# [What to work on]
Your copy should hold every record exactly and no images.
*** Dataset excerpts Section Begins ***
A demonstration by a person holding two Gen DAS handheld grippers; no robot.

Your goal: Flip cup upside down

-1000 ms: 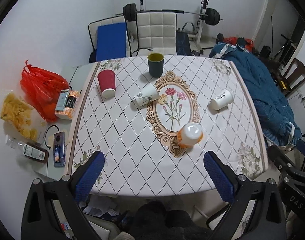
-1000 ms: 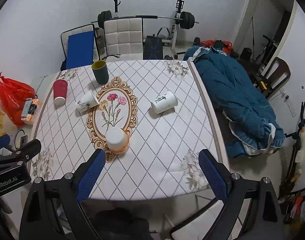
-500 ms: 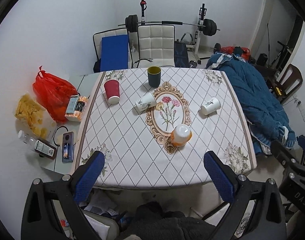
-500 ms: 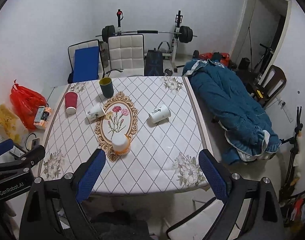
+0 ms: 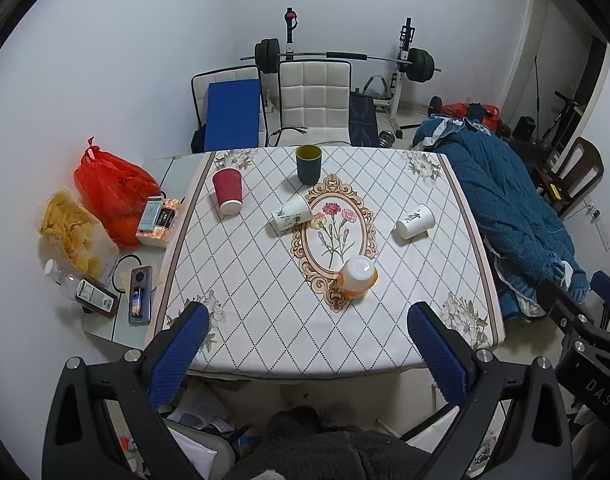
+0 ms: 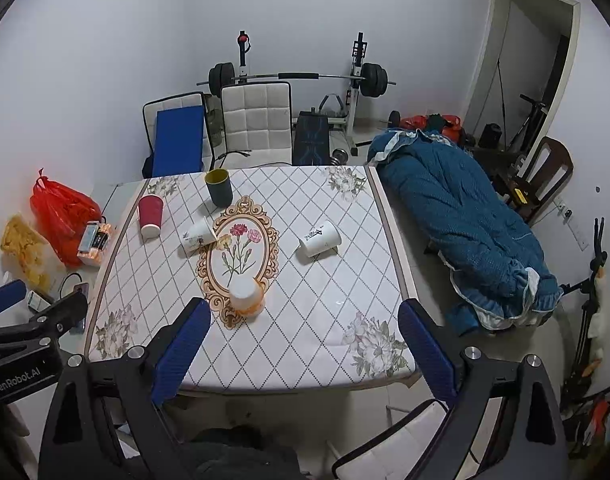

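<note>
While both grippers hung back from the table, the left gripper and right gripper spread wide and empty, the orange cup stood upside down on the floral medallion's near edge, white base up, orange rim on the cloth.

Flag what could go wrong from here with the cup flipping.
1. Two white paper cups lie on their sides; a nudge from a claw could probably roll them, the right one toward the table edge.
2. The dark green cup stands upright near the far edge, a long reach over the others.
3. The orange cup already sits upside down; regrasping it wastes a move.
</note>
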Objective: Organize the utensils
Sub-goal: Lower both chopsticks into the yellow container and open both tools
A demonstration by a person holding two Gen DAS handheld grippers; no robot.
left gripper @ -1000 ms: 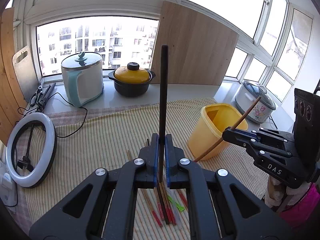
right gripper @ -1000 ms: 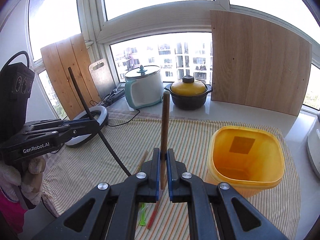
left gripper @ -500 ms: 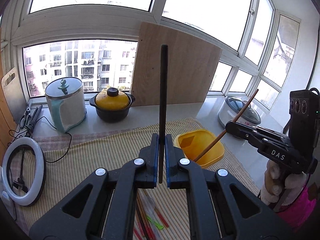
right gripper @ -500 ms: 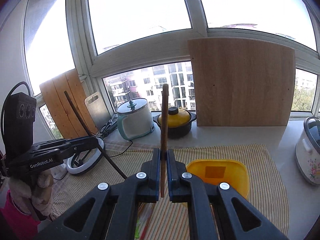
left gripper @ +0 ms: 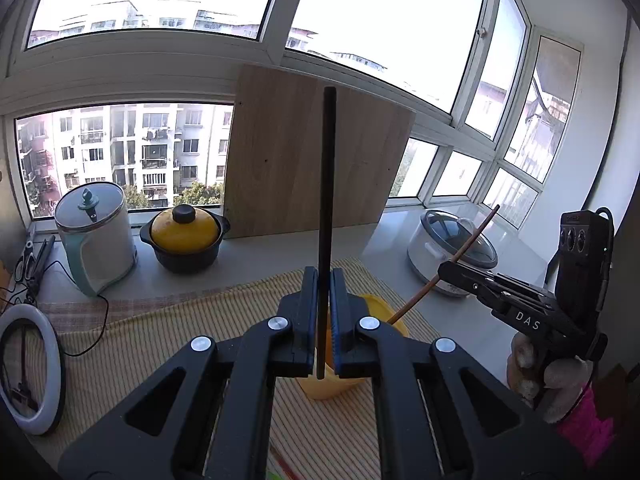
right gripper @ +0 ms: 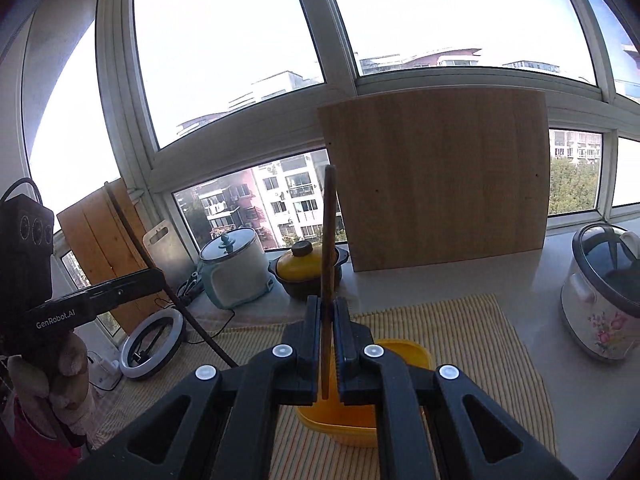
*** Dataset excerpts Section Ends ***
# [Exercise answer]
A demonstration by a person holding two Gen DAS handheld grippers; no robot.

Your goal: Flip cup upside down

-1000 ms: 
-1000 ms: 
-500 ms: 
-500 ms: 
+0 ms: 
+0 ms: 

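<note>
While both grippers hung back from the table, the left gripper and right gripper spread wide and empty, the orange cup stood upside down on the floral medallion's near edge, white base up, orange rim on the cloth.

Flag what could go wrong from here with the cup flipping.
1. Two white paper cups lie on their sides; a nudge from a claw could probably roll them, the right one toward the table edge.
2. The dark green cup stands upright near the far edge, a long reach over the others.
3. The orange cup already sits upside down; regrasping it wastes a move.
</note>
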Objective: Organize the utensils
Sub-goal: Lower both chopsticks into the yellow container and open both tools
A demonstration by a person holding two Gen DAS handheld grippers; no robot.
left gripper @ -1000 ms: 
right gripper @ -1000 ms: 
left gripper @ -500 ms: 
right gripper @ -500 ms: 
left gripper @ +0 ms: 
right gripper @ +0 ms: 

The requested output has been given in full.